Some people say to go full circle counter clockwise. other people say to go two directions (half / half? or per quarter? ) also.. not to stop. but how can i not stop if i need to drop the bit for the next movement or not do circles in one go. even with years of practise i just can't imagine how to do that in one go without stopping. 
also dropping the bit for the next level. I can't do that while moving. specially as the router is shortly "loose" in it's mounting during the mm drop. 

anyway. i'll go and try out some more on this allready wrecked piece
but please explain more on the bit per bit issue and counter clockwise. 

Kind regards 

Matthieu


----------



## Stick486 (Jan 4, 2013)

go full depth...
start at the section you want to go clockwise and start there at it's top side...
do the the CW cut as far as you need to and w/o really truly stopping change direction and go full circle CCW...
slow cutter speed and slow easy travel = more burn....

do you have a jigsaw or a bandsaw???


----------



## Semipro (Mar 22, 2013)

@ Matthieu
it doesn't make any difference which direction you go when your dealing with grain somewhere on the circle the bit is going the wrong direction and lifting the grain, causing tear out.
it is all about bearing rotation


----------



## MEBCWD (Jan 14, 2012)

This post from 2012 may help ... see my answer

http://www.routerforums.com/router-bits-types-usage/33080-bit-use.html


----------



## DaninVan (Jan 1, 2012)

*Doin' The Jig*



Semipro said:


> @ Matthieu
> it doesn't make any difference which direction you go when your dealing with grain somewhere on the circle the bit is going the wrong direction and lifting the grain, causing tear out.
> it is all about bearing rotation


John; he's not using a bearing bit, or if it is it isn't a factor. He's using an accessory circle jig (beam compass style).
Creeping up on the final circumference should be straightforward.


----------



## Stick486 (Jan 4, 2013)

DaninVan said:


> John; he's not using a bearing bit, or if it is it isn't a factor. He's using an accessory circle jig (beam compass style).
> Creeping up on the final circumference should be straightforward.

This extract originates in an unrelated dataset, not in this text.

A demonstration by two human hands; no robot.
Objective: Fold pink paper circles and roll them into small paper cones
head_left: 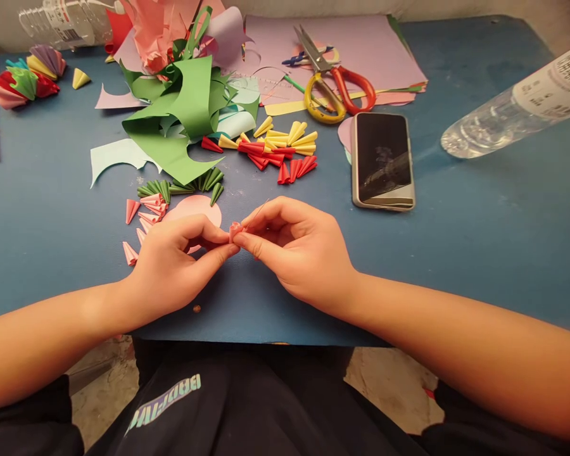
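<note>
Both hands meet over the front of the blue table [479,253]. My left hand [171,269] and my right hand [297,250] pinch one small pink folded paper piece [235,231] between thumbs and forefingers. A pink paper circle [197,208] lies flat just behind my left hand. Left of it sit several small pink paper cones [145,212], with green cones [185,185] above them. Yellow cones [289,136] and red cones [278,161] lie farther back at centre.
A phone [382,159] lies face up right of centre. Scissors [330,79] rest on lilac paper sheets [370,44] behind it. Green paper scraps [185,114] pile at back centre. A clear plastic bottle [517,104] lies at right. A colourful folded paper piece [26,79] sits far left.
</note>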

he's using a plunge ½'' straight bit...


----------



## Cherryville Chuck (Sep 28, 2010)

Matt as mentioned when you cross end grain you will likely get tearout. Some of the issues are that you are using a circle jig. You can't climb cut using a circle jig, you have to go counterclockwise. If you were using a template and bearing guided bit you could try to climb cut the end grain parts because if there is too much force the router will simply push away from the template and all you have to do is make more passes until the circle is cut at those places.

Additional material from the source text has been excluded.